Zuo Qiankun, Shi Zhengkun, Liu Bo, Ping Na, Wang Jiangtao, Cheng Xi, Zhang Kexin, Guo Jia, Wu Yixian, Hong Jin
Hubei Key Laboratory of Digital Finance Innovation, Hubei University of Economics, Wuhan, China.
School of Information Engineering, Hubei University of Economics, Wuhan, China.
Front Cell Dev Biol. 2024 Oct 11;12:1484880. doi: 10.3389/fcell.2024.1484880. eCollection 2024.
Retinal diseases significantly impact patients' quality of life and increase social medical costs. Optical coherence tomography (OCT) offers high-resolution imaging for precise detection and monitoring of these conditions. While deep learning techniques have been employed to extract features from OCT images for classification, convolutional neural networks (CNNs) often fail to capture global context due to their focus on local receptive fields. Transformer-based methods, on the other hand, suffer from quadratic complexity when handling long-range dependencies.

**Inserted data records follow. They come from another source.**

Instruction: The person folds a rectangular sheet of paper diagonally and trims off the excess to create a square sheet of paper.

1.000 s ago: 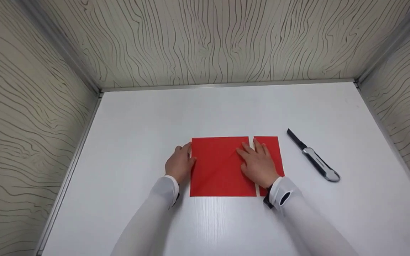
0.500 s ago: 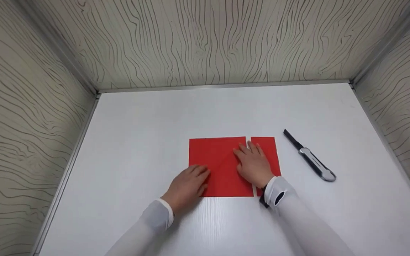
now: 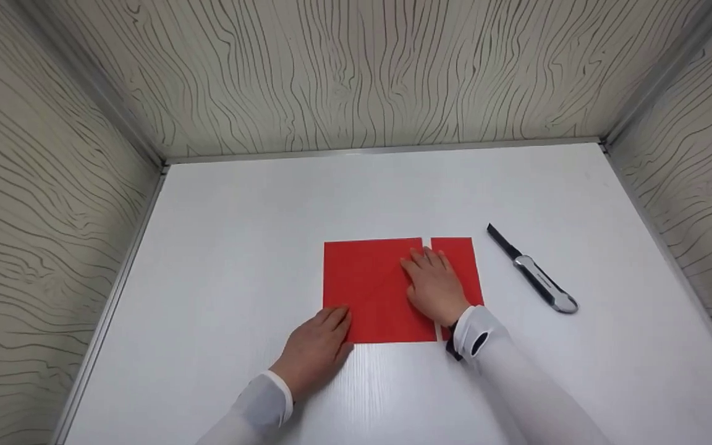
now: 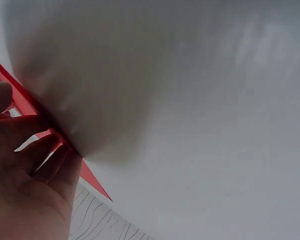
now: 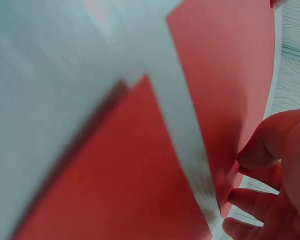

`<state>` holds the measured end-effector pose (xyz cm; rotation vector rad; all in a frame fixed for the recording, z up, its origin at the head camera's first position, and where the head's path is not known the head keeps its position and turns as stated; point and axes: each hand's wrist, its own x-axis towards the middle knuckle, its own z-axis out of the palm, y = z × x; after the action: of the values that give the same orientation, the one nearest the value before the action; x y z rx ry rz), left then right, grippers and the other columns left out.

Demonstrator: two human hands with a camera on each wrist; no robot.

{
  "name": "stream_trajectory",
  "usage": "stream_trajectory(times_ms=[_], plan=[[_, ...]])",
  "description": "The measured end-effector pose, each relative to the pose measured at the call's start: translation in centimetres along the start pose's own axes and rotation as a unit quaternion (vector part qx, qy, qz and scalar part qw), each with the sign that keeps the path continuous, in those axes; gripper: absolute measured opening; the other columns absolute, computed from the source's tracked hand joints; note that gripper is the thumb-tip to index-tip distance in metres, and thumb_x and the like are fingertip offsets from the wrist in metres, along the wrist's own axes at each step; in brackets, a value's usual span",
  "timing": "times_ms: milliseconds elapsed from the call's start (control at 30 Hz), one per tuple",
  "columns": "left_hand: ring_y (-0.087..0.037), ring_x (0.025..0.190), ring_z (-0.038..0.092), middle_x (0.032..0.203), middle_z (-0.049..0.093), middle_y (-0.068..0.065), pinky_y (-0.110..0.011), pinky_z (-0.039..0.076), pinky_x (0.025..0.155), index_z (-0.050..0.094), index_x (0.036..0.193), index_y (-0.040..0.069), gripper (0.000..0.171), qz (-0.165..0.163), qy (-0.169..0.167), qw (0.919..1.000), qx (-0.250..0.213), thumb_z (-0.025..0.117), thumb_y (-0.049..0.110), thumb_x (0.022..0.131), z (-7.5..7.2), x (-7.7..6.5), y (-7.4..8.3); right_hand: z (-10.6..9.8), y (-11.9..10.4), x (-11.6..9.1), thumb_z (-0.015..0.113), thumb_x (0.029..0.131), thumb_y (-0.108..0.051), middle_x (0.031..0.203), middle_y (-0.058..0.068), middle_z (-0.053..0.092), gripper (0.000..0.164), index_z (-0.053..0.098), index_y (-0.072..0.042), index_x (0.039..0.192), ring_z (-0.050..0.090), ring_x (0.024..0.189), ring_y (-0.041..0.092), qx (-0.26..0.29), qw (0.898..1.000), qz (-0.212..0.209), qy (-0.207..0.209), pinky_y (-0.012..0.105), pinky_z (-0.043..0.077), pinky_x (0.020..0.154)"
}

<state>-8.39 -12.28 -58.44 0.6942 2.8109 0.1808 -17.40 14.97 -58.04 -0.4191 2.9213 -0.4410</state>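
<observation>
A large, nearly square sheet of red paper (image 3: 365, 272) lies on the white table, with a faint diagonal crease. Beside its right edge, across a thin gap, lies a narrower red paper strip (image 3: 460, 256). My left hand (image 3: 313, 349) rests at the sheet's near left corner, its fingers extended over the paper and covering that corner. Over the gap my right hand (image 3: 436, 287) is spread, fingertips on the sheet's right side and near the strip. In the right wrist view, that hand's fingertips (image 5: 245, 197) touch the red sheet close to its edge.
A utility knife (image 3: 541, 278) with a dark blade and grey handle lies to the right of the strip, blade toward the back. Wood-grain panels (image 3: 356, 74) wall the white table (image 3: 238, 216) at the back and both sides.
My left hand has moved from the sheet's left edge down to its near left corner. The right hand stays on the paper. The whole scene shifts slightly left in the head view.
</observation>
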Motion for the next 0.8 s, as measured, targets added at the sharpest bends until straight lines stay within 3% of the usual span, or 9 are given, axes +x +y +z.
stream_trajectory(times_ms=[100,200,333,433,567,800], plan=[[-0.029,0.153,0.05,0.17,0.05,-0.005,-0.042,0.054,0.117,0.05,0.164,0.013,0.068,0.001,0.001,0.9999,0.013,0.066,0.046,0.106,-0.1,0.2,0.1,0.0,-0.7,-0.3,0.077,0.097,-0.017,0.168,0.024,0.045,0.064,0.057,-0.003,0.156,0.035,0.159,0.049,-0.008,1.0,-0.014,0.012,0.064,0.025,0.134],[-0.03,0.152,0.052,0.169,0.052,-0.005,-0.042,0.056,0.116,0.052,0.162,0.013,0.068,0.001,-0.003,0.9999,0.016,0.067,0.046,0.105,-0.4,0.4,0.2,0.5,-2.3,-1.4,0.078,0.097,-0.021,0.17,0.021,0.045,0.065,0.057,-0.006,0.157,0.036,0.16,0.046,-0.026,0.998,-0.055,0.012,0.06,0.029,0.134],[-0.029,0.151,0.052,0.167,0.053,-0.005,-0.043,0.055,0.116,0.052,0.162,0.014,0.067,-0.002,-0.007,0.9999,0.012,0.067,0.047,0.106,-0.7,0.5,0.4,1.5,-4.6,-3.1,0.073,0.101,-0.031,0.173,0.014,0.043,0.067,0.053,-0.014,0.162,0.035,0.162,0.043,-0.044,0.989,-0.138,-0.04,0.059,0.029,0.134],[-0.028,0.151,0.052,0.168,0.053,-0.005,-0.043,0.054,0.118,0.051,0.163,0.013,0.066,0.001,-0.005,0.9999,0.012,0.063,0.047,0.108,-0.7,0.5,0.4,2.1,-5.6,-3.8,0.064,0.106,-0.038,0.175,0.01,0.042,0.065,0.048,-0.017,0.165,0.034,0.164,0.04,-0.059,0.98,-0.174,-0.076,0.059,0.027,0.135],[-0.028,0.153,0.051,0.169,0.052,-0.004,-0.043,0.052,0.12,0.049,0.165,0.013,0.066,0.003,-0.004,0.9999,0.012,0.059,0.048,0.11,-0.6,0.4,0.3,2.3,-6.0,-4.1,0.058,0.109,-0.047,0.174,0.007,0.044,0.065,0.047,-0.019,0.166,0.037,0.163,0.037,-0.068,0.978,-0.179,-0.084,0.058,0.027,0.135],[-0.029,0.153,0.051,0.168,0.053,-0.004,-0.044,0.053,0.119,0.052,0.163,0.015,0.068,-0.006,-0.013,0.9999,0.004,0.066,0.048,0.106,-0.8,0.4,0.2,1.3,-5.1,-3.2,0.066,0.105,-0.049,0.168,0.011,0.051,0.065,0.056,-0.017,0.16,0.045,0.156,0.041,-0.064,0.985,-0.145,-0.063,0.063,0.031,0.132]])
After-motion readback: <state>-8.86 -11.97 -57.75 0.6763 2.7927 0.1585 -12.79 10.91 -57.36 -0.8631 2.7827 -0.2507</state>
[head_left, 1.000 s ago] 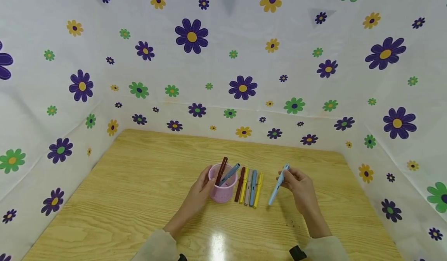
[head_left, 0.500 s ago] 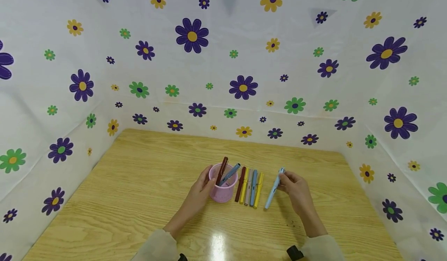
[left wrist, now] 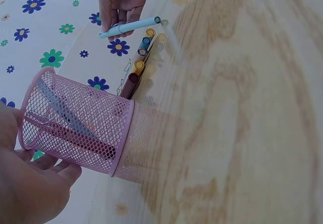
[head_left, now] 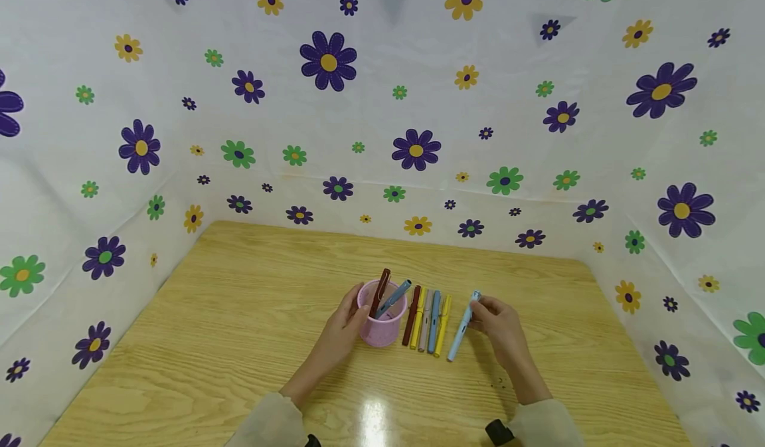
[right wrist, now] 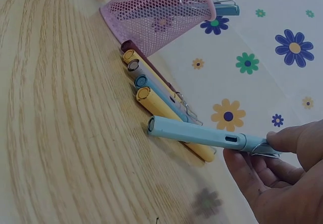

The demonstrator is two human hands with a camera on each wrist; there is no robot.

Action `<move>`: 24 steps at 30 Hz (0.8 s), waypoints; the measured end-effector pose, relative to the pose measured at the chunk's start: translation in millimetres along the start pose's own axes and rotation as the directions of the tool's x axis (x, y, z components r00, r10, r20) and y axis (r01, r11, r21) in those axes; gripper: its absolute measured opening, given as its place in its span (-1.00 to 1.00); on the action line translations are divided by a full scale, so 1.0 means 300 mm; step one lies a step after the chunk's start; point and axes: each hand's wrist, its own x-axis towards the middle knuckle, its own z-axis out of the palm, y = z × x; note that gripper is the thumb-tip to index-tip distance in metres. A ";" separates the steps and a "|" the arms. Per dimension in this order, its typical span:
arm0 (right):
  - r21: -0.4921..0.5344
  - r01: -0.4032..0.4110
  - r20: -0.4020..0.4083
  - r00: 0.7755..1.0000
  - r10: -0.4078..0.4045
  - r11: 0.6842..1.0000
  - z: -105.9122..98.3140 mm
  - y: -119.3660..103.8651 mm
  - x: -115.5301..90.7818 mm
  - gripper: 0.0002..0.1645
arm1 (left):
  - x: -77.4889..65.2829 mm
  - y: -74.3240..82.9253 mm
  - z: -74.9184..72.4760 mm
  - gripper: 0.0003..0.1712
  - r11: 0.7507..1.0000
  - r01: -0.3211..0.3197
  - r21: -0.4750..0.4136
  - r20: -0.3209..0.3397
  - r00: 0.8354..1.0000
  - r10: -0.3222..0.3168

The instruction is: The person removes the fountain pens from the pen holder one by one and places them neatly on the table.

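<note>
- The right hand point(head_left: 501, 327) pinches a light blue pen point(head_left: 463, 328) near its clip end; from my remote post, I cannot tell whether its lower end touches the table point(head_left: 257, 287).
- The pen is closer to the row of five pens point(head_left: 425, 321) than half a second ago, but apart from the end yellow pen point(head_left: 442, 327); I judge it nearly lined up, not yet placed.
- The left hand point(head_left: 348, 321) grips the pink mesh cup point(head_left: 380, 333), with two pens leaning inside.
</note>
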 end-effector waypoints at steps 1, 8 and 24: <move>-0.001 0.000 0.000 1.000 0.000 1.000 0.001 0.002 0.002 -0.54 | 0.000 0.000 0.000 -0.33 1.000 -0.001 0.000 0.000 1.000 0.001; -0.038 0.009 -0.025 1.000 -0.010 0.999 0.015 0.013 0.010 -0.52 | -0.002 0.003 0.001 -0.33 1.000 -0.011 -0.004 -0.002 1.000 0.011; -0.204 0.040 -0.096 0.994 -0.061 0.978 0.063 0.041 0.028 -0.59 | -0.002 0.005 0.001 -0.33 1.000 -0.025 -0.008 -0.003 1.000 0.025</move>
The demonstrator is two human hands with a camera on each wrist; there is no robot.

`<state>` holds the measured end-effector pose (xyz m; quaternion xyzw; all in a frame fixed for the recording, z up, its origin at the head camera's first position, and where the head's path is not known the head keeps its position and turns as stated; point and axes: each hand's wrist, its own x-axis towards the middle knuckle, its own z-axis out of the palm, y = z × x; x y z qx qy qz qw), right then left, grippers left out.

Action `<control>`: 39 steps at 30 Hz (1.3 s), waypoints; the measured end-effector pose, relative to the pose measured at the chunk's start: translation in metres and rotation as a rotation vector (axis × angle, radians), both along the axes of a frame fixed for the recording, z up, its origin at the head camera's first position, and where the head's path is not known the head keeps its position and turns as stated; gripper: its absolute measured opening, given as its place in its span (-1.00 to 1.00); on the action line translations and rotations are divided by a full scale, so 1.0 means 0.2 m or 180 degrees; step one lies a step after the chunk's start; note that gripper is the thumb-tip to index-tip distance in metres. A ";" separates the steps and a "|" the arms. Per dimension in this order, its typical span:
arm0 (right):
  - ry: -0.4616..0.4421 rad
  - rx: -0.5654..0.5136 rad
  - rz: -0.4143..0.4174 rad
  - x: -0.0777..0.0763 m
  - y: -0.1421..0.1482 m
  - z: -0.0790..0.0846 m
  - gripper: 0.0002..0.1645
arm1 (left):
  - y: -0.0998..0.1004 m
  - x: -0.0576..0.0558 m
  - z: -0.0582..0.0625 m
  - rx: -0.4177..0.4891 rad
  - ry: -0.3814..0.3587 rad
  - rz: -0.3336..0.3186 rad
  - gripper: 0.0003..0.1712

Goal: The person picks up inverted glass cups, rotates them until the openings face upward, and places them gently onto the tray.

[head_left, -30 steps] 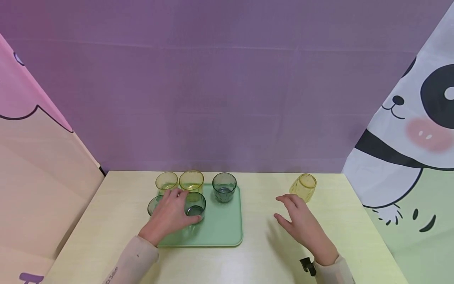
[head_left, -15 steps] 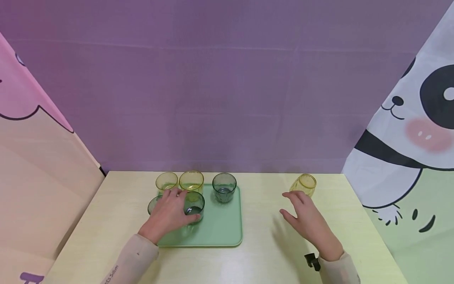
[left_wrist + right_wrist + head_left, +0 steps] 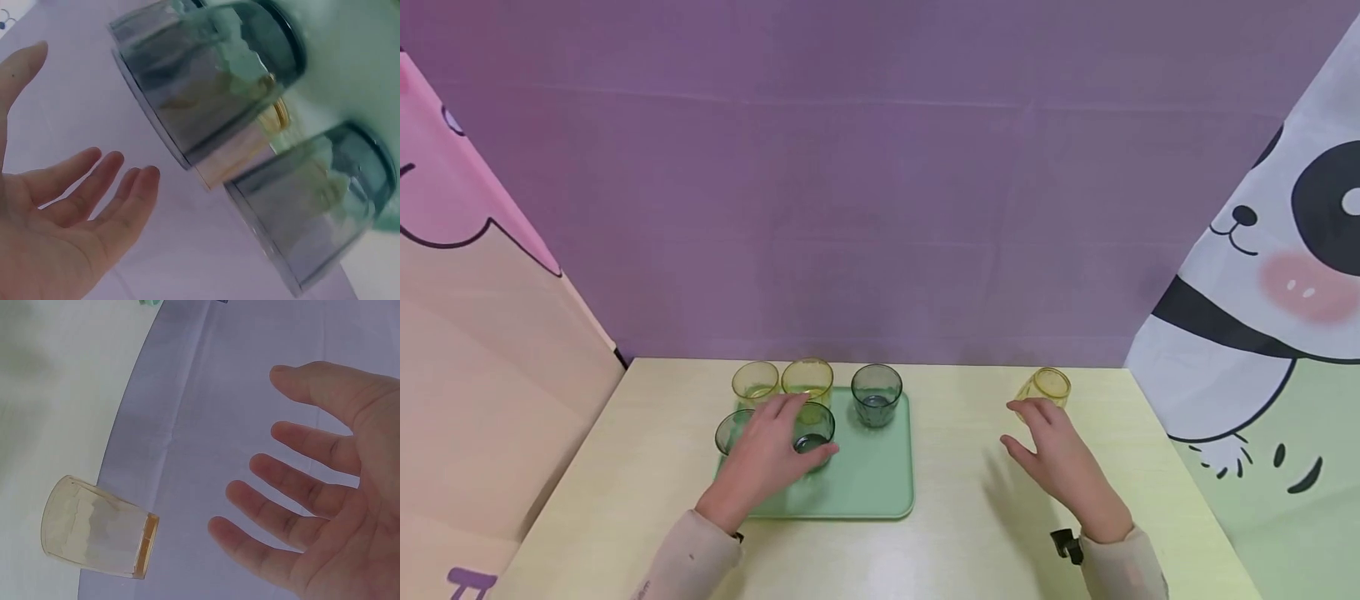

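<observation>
My left hand [image 3: 767,454] hovers over the glasses at the tray's left side, thumb and fingers spread and holding nothing. Under it stands an upright grey-green glass tumbler [image 3: 820,425], partly covered by the hand. In the left wrist view the fingers [image 3: 128,200] are apart from the rim of the nearest grey-green tumbler [image 3: 212,81]. My right hand [image 3: 1067,458] is in the air just in front of a yellow glass tumbler [image 3: 1049,383] that stands upside down on the table. The right wrist view shows a gap between the spread fingers [image 3: 269,515] and this yellow tumbler [image 3: 100,531].
The green tray [image 3: 872,483] bears several upright tumblers. Another grey-green tumbler [image 3: 877,396] stands at its back right. Two yellow tumblers [image 3: 808,377] are at the back left, and a grey-green one [image 3: 730,429] is partly behind the left hand. A purple cloth [image 3: 887,208] hangs behind the table [image 3: 955,533].
My right hand has moved right and slightly forward, to the upside-down yellow tumbler. My left hand has shifted slightly right and up over the front grey-green tumbler. The glasses stay in place.
</observation>
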<state>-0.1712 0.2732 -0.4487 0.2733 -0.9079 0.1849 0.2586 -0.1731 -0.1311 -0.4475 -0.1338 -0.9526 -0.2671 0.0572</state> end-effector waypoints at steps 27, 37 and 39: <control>-0.0638 0.0077 -0.0575 -0.28 0.22 0.00 -0.52 | 0.18 0.09 0.02 0.0554 0.0114 -0.0167 -0.13; -0.0996 0.0185 -0.0888 -0.42 0.28 -0.07 -0.40 | 0.23 0.09 0.00 0.0645 0.0157 -0.0251 -0.12; -0.1094 0.0223 -0.0926 -0.44 0.28 -0.09 -0.39 | 0.24 0.10 -0.01 0.0645 0.0175 -0.0267 -0.12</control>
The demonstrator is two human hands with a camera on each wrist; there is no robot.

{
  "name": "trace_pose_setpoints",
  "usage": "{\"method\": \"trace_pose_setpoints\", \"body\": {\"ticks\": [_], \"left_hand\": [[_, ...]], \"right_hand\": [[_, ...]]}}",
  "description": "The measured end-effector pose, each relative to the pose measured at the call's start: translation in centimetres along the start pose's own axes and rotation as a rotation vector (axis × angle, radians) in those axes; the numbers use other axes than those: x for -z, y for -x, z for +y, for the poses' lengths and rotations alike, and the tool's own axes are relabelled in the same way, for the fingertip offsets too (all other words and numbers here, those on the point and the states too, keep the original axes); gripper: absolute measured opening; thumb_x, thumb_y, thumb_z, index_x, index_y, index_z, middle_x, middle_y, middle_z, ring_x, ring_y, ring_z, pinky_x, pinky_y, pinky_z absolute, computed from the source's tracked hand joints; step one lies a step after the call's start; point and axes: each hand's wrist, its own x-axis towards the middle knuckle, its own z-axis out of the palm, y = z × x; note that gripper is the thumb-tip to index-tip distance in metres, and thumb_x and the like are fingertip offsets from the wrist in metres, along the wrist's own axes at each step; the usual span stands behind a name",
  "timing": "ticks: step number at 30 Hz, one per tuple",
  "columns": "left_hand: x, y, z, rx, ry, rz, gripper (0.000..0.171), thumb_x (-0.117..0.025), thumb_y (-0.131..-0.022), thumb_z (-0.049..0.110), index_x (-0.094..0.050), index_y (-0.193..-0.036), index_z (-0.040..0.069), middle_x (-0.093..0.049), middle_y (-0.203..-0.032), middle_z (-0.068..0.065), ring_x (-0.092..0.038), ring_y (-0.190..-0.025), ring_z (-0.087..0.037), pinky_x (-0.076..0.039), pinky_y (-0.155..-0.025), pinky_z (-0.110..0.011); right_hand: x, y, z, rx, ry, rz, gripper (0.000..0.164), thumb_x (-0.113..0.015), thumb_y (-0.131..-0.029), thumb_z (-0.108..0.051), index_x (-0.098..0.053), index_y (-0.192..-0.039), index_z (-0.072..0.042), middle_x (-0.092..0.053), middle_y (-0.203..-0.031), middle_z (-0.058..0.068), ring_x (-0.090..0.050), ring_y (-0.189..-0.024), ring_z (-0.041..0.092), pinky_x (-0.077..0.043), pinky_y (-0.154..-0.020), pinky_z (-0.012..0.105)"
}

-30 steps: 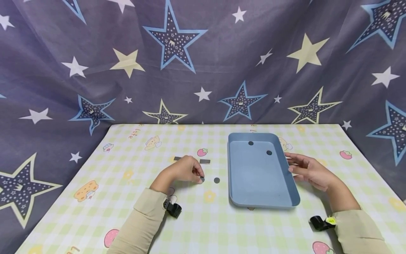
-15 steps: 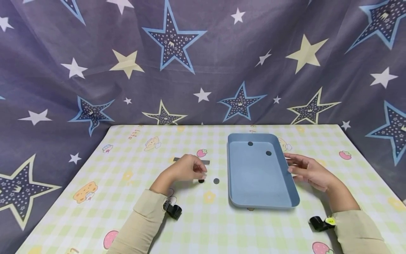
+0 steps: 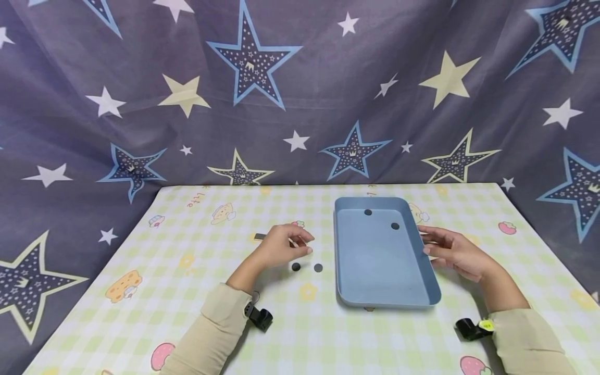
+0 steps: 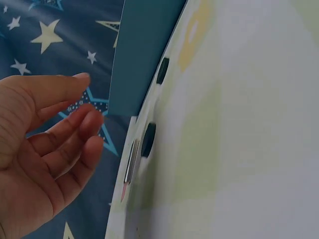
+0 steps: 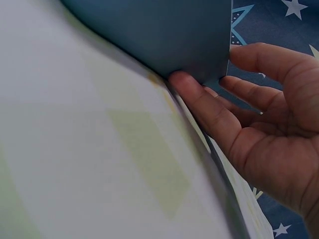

To overcome these limitations, we introduce the Multi-Resolution Visual Mamba (MRVM) model, which addresses long-range dependencies with linear computational complexity for OCT image classification. The MRVM model initially employs convolution to extract local features and subsequently utilizes the retinal Mamba to capture global dependencies. By integrating multi-scale global features, the MRVM enhances classification accuracy and overall performance. Additionally, the multi-directional selection mechanism (MSM) within the retinal Mamba improves feature extraction by concentrating on various directions, thereby better capturing complex, orientation-specific retinal patterns.
Experimental results demonstrate that the MRVM model excels in differentiating retinal images with various lesions, achieving superior detection accuracy compared to traditional methods, with overall accuracies of 98.98% and 96.21% on two public datasets, respectively.
This approach offers a novel perspective for accurately identifying retinal diseases and could contribute to the development of more robust artificial intelligence algorithms and recognition systems for medical image-assisted diagnosis.
视网膜疾病严重影响患者的生活质量,并增加社会医疗成本。光学相干断层扫描(OCT)提供高分辨率成像,用于精确检测和监测这些病症。虽然深度学习技术已被用于从OCT图像中提取特征进行分类,但卷积神经网络(CNN)由于专注于局部感受野,往往无法捕捉全局上下文。另一方面,基于Transformer的方法在处理长程依赖时具有二次复杂度。
为克服这些限制,我们引入了多分辨率视觉曼巴(MRVM)模型,该模型以线性计算复杂度处理长程依赖,用于OCT图像分类。MRVM模型首先采用卷积提取局部特征,随后利用视网膜曼巴捕捉全局依赖。通过整合多尺度全局特征,MRVM提高了分类准确率和整体性能。此外,视网膜曼巴中的多方向选择机制(MSM)通过关注不同方向来改进特征提取,从而更好地捕捉复杂的、特定方向的视网膜模式。
实验结果表明,MRVM模型在区分具有各种病变的视网膜图像方面表现出色,与传统方法相比具有更高的检测准确率,在两个公共数据集上的总体准确率分别为98.98%和96.21%。
这种方法为准确识别视网膜疾病提供了新的视角,并可能有助于开发更强大的人工智能算法和医学图像辅助诊断识别系统。